● **Task statement**
Type out the listing again, exactly, with every line included.

● **Data**
—————

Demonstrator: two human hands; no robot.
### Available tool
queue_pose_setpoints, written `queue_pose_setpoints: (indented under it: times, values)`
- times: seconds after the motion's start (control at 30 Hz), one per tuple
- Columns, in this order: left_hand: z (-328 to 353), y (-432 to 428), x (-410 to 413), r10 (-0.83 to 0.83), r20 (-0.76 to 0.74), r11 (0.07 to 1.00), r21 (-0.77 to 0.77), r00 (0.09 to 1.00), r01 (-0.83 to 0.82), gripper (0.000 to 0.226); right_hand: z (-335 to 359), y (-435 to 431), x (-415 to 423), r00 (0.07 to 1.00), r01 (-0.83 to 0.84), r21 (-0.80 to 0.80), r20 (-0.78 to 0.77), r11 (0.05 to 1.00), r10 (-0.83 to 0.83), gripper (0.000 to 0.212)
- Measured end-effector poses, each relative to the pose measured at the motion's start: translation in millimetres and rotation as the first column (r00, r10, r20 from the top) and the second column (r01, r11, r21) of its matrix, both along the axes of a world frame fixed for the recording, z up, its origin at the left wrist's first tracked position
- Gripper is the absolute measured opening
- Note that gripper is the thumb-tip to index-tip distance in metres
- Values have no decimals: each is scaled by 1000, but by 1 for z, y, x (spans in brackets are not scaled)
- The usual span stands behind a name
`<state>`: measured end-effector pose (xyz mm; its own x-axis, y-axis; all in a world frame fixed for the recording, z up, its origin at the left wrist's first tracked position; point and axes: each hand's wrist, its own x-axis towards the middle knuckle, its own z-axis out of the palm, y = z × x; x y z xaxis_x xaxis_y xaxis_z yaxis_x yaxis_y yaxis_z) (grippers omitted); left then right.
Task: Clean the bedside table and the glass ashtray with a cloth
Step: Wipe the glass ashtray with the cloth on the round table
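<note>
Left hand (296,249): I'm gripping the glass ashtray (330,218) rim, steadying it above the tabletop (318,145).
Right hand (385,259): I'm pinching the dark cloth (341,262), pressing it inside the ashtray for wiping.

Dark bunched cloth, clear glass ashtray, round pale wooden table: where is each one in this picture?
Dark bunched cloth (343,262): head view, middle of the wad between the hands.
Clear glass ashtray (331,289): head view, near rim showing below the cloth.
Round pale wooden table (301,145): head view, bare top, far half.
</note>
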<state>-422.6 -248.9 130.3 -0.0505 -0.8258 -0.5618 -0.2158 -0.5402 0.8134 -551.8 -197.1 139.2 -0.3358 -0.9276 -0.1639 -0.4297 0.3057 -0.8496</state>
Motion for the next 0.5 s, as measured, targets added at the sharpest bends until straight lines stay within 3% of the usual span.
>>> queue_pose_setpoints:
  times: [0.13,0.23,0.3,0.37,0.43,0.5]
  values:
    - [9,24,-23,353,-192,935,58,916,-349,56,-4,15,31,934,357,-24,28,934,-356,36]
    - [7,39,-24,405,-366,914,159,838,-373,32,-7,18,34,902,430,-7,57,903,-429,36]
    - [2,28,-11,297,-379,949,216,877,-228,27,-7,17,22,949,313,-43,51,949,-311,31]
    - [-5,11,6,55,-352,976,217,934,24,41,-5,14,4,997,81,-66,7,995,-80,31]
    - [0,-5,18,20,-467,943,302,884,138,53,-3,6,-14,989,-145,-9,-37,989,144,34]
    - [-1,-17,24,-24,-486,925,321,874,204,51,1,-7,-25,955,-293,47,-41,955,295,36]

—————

● **Exercise result**
Demonstrator: two human hands; no robot.
### Available tool
queue_pose_setpoints, written `queue_pose_setpoints: (indented under it: times, values)`
- times: seconds after the motion's start (control at 30 Hz), one per tuple
- Columns, in this order: left_hand: z (-328 to 353), y (-432 to 428), x (-410 to 413), r10 (-0.83 to 0.83), r20 (-0.76 to 0.74), r11 (0.07 to 1.00), r21 (-0.77 to 0.77), r00 (0.09 to 1.00), r01 (-0.83 to 0.82), gripper (0.000 to 0.226); right_hand: z (-335 to 359), y (-435 to 431), x (-415 to 423), r00 (0.07 to 1.00), r01 (-0.83 to 0.84), r21 (-0.80 to 0.80), r20 (-0.78 to 0.77), r11 (0.05 to 1.00), r10 (-0.83 to 0.83), gripper (0.000 to 0.212)
- Measured end-effector poses, each relative to the pose measured at the motion's start: translation in millimetres and rotation as the first column (r00, r10, r20 from the top) and the second column (r01, r11, r21) of its matrix, both along the axes of a world frame fixed for the recording, z up, its origin at the left wrist's first tracked position
- Gripper is the absolute measured opening
- Note that gripper is the thumb-tip to index-tip distance in metres
- Values have no decimals: each is scaled by 1000, but by 1 for z, y, x (spans in brackets are not scaled)
- The usual span stands behind a name
`<state>`: measured end-effector pose (xyz mm; its own x-axis, y-axis; all in a world frame fixed for the recording, z up, its origin at the left wrist's first tracked position; point and axes: each hand's wrist, its own x-axis towards the middle knuckle, its own z-axis out of the palm, y = z × x; x y z xaxis_x xaxis_y xaxis_z yaxis_x yaxis_y yaxis_z) (grippers omitted); left then right.
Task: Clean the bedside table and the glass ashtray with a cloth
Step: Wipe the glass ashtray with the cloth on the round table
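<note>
Left hand (296,249): I'm gripping the glass ashtray (330,218) rim, steadying it above the tabletop (318,145).
Right hand (385,259): I'm pinching the dark cloth (341,262), pressing it inside the ashtray for wiping.

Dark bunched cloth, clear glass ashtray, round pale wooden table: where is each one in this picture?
Dark bunched cloth (343,262): head view, middle of the wad between the hands.
Clear glass ashtray (331,289): head view, near rim showing below the cloth.
Round pale wooden table (301,145): head view, bare top, far half.
</note>
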<state>-422.6 -248.9 130.3 -0.0505 -0.8258 -0.5618 -0.2158 -0.5402 0.8134 -551.8 -197.1 139.2 -0.3358 -0.9276 -0.1639 -0.4297 0.3057 -0.8496</state>
Motion for the next 0.5 s, as measured, targets added at the sharpest bends until straight lines stay within 3% of the usual span.
>>> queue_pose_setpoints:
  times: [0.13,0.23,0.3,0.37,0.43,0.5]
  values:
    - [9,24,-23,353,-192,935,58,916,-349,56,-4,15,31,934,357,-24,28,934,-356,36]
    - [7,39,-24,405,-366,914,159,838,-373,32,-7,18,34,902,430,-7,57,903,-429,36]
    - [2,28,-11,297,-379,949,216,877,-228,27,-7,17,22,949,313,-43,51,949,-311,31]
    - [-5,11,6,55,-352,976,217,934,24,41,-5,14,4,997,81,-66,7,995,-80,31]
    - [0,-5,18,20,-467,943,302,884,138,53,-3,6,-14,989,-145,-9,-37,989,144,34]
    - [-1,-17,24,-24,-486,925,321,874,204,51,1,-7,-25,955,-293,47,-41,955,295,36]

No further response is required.